# [The task]
In the records below, find the line that contains "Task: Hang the" and repeat it, along with each line after it, exactly as written.

[Stored entries]
----------
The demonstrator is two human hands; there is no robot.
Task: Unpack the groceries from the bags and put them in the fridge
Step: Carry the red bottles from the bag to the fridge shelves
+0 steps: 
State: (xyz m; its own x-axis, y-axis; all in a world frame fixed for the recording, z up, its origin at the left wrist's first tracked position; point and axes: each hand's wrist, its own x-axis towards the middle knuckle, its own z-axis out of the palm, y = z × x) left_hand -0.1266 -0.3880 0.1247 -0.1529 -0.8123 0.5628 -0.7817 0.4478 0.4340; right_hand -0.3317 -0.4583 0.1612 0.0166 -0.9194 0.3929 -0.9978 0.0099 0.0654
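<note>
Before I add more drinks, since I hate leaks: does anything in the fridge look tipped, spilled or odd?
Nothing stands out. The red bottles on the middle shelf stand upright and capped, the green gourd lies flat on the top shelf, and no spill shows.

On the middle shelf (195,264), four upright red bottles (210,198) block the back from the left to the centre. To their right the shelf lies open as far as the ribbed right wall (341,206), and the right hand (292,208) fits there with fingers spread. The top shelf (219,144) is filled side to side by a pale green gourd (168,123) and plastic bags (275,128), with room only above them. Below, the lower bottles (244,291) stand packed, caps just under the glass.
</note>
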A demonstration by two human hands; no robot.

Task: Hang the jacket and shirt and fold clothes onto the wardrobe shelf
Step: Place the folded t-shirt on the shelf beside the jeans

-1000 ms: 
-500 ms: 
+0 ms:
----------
# [Expected output]
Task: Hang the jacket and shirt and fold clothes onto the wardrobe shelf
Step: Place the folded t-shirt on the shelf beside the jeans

-1000 ms: 
-500 ms: 
+0 ms:

This exercise has now been finished.